Copropriété et travaux affectant les parties communes
Copropriété et travaux affectant les parties communes: qui doit déposer la demande de permis de construire?
Lorsqu’un copropriétaire doit effectuer des travaux de nature à affecter les parties communes, il n’est pas toujours évident de déterminer qui, du syndicat des copropriétaires ou du copropriétaire, a qualité pour demander le permis de construire.
En vertu de l’article R. 421-1 du code de l’urbanisme, un copropriétaire ne devrait pas avoir, en principe, qualité pour effectuer des travaux affectant les parties communes de l’immeuble, en l’absence de titre l’habilitant à construire.
Le copropriétaire qui souhaite construire ou surélever doit donc obtenir une autorisation de l’assemblée générale des copropriétaires avant de pouvoir faire les travaux envisagés.
Depuis un arrêt Talbot du 22 mars 1985, lorsque l’administration est informée de ce que le projet du demandeur du permis porte sur un immeuble soumis au statut de la copropriété, il lui appartient de vérifier si les travaux mentionnés sur la demande de permis affectent ou non les parties communes ou l’aspect extérieur de l’immeuble, nécessitant ainsi l’autorisation de l’assemblée générale des copropriétaires.
Cette solution a depuis été confirmée par les mêmes juges qui ont considéré que toute demande de permis ne comportant pas une autorisation de la copropriété, dans le cas où cette autorisation est requise, doit être rejetée.
Cependant, sous réserve du cas où l’irrégularité de l’autorisation de la copropriété serait manifeste, l’administration n’a pas à se prononcer sur la validité de cette autorisation, notamment au regard du droit de la copropriété.
En effet, un principe du droit de l’urbanisme est que l’administration n’a pas à s’immiscer dans un litige d’ordre privé.
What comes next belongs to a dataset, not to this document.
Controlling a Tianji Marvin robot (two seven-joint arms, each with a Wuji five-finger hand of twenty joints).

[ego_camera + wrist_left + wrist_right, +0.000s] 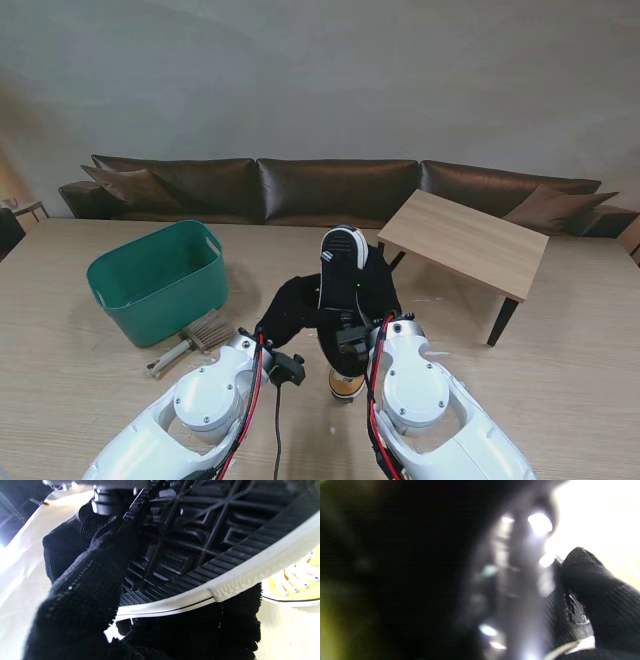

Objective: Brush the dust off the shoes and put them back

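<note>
- Our left hand (290, 305) and right hand (372, 290) both have their black-gloved fingers (82, 585) clamped on one shoe (338, 275), held up over the desk (70, 360) with its black sole facing us.
- At 6 o'clock from it, the second shoe (346, 385), a yellow one, sits on the desk between our forearms.
- At 9 o'clock lies the brush (195, 338), just beside the green basket (160, 280).
- The right wrist view is too blurred to read.
</note>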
Autrement dit, elle n’a pas normalement à effectuer des vérifications relatives à la qualité du pétitionnaire ; il s’agit de la règle dite du « propriétaire apparent ».
Dans le même sens, concernant la qualité du demandeur du permis, la notion de personne « justifiant d’un titre l’habilitant à construire sur le terrain » de l’ancien article R. 421-1 a été remplacée par la réforme applicable depuis le 1er octobre 2007 par la notion de personne attestant être autorisée par le propriétaire ou son mandataire à effectuer les travaux.
En prévoyant une simple attestation émanant du propriétaire ou de son mandataire, au lieu de la production d’un titre, cette réforme est venue renforcer la règle du « propriétaire apparent ».
Plus récemment, une réponse ministérielle publiée le 6 juillet 2010 est venue préciser que lorsque le copropriétaire n’a pas obtenu l’autorisation de l’assemblée générale des copropriétaires, le permis obtenu grâce à une fausse déclaration est illégal. En effet, cette pratique est constitutive d’une fraude et la jurisprudence autorise, dans le cas où la preuve de la fraude est apportée, le retrait du permis par l’autorité compétente, sans condition de délais sur demande de la copropriété.
En résumé :
Un copropriétaire qui envisage des travaux affectant les parties communes de l’immeuble peut présenter personnellement une demande de permis de construire mais il devra avoir obtenu préalablement l’autorisation de l’assemblée générale des copropriétaires, conformément à l’article 25 b) de la loi du 10 juillet 1965. Cette autorisation devra être mentionnée dans l’attestation présente dans le dossier de demande de permis de construire afin d’établir sa qualité de demandeur.